HOW TO COMPLETE THIS TASK:
Search the listing below for the word "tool" and copy each line that holds it.

THE DATA:
—————
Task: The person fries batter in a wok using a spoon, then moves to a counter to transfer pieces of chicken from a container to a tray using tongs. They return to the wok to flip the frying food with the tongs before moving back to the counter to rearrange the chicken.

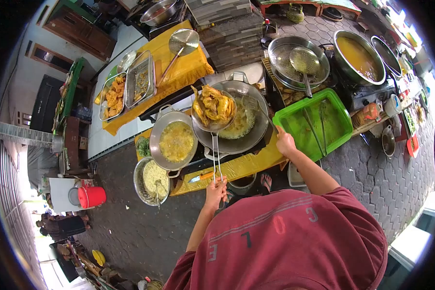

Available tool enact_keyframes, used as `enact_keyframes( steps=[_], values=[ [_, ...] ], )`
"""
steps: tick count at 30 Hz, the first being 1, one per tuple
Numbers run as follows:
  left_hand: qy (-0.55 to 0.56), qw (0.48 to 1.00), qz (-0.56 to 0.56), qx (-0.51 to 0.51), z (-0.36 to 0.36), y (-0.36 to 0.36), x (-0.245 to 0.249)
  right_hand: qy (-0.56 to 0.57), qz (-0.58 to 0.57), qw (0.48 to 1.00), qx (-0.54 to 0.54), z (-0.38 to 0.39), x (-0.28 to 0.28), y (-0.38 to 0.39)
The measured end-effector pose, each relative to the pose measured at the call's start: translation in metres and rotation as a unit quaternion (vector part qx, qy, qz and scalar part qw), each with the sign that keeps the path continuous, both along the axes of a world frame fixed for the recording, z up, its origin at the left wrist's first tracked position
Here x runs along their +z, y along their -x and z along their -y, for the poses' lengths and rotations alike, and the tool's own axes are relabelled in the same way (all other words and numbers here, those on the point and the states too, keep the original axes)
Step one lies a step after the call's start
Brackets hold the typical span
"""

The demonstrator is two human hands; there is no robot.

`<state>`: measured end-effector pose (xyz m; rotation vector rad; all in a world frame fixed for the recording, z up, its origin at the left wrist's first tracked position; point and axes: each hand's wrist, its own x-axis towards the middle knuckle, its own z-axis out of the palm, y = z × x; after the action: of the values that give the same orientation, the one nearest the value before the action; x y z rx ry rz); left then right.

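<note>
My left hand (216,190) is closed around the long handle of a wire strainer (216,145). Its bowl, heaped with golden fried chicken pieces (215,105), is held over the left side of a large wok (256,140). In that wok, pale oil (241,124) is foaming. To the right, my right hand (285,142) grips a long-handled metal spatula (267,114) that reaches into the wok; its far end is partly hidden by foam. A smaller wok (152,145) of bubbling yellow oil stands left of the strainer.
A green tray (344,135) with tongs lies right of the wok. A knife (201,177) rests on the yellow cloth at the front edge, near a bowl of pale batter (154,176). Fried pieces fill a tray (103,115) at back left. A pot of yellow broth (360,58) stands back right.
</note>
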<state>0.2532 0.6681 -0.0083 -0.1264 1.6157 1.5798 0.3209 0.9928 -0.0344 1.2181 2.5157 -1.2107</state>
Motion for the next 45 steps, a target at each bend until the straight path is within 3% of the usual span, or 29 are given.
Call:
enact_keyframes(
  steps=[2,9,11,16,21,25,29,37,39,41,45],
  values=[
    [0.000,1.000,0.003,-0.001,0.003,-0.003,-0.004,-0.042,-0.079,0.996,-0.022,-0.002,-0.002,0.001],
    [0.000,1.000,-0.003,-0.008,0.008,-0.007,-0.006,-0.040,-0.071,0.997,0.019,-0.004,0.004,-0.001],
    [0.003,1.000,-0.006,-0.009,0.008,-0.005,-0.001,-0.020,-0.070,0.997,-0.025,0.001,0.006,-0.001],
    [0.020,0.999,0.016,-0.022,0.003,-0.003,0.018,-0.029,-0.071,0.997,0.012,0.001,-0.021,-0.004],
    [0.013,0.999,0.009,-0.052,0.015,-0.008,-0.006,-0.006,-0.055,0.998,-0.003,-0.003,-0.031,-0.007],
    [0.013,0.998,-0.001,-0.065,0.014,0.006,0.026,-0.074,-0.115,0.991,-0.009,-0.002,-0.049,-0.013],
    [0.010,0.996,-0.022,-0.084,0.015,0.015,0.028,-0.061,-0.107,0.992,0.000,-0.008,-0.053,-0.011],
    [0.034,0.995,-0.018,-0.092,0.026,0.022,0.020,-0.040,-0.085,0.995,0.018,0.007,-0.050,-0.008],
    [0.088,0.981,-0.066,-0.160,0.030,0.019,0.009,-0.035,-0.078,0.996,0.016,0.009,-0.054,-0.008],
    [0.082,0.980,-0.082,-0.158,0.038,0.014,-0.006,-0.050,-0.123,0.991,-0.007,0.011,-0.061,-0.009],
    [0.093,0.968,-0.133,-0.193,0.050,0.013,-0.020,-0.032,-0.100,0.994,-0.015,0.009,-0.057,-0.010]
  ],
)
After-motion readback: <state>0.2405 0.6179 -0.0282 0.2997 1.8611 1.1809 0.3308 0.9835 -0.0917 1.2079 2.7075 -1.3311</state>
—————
RESPONSE BOX:
Available tool enact_keyframes, used as `enact_keyframes( steps=[_], values=[ [_, ...] ], )`
Here x runs along their +z, y along their -x and z along their -y, for the poses' lengths and rotations alike, and the tool's own axes are relabelled in the same way (all other words and numbers here, those on the point and the states too, keep the original axes)

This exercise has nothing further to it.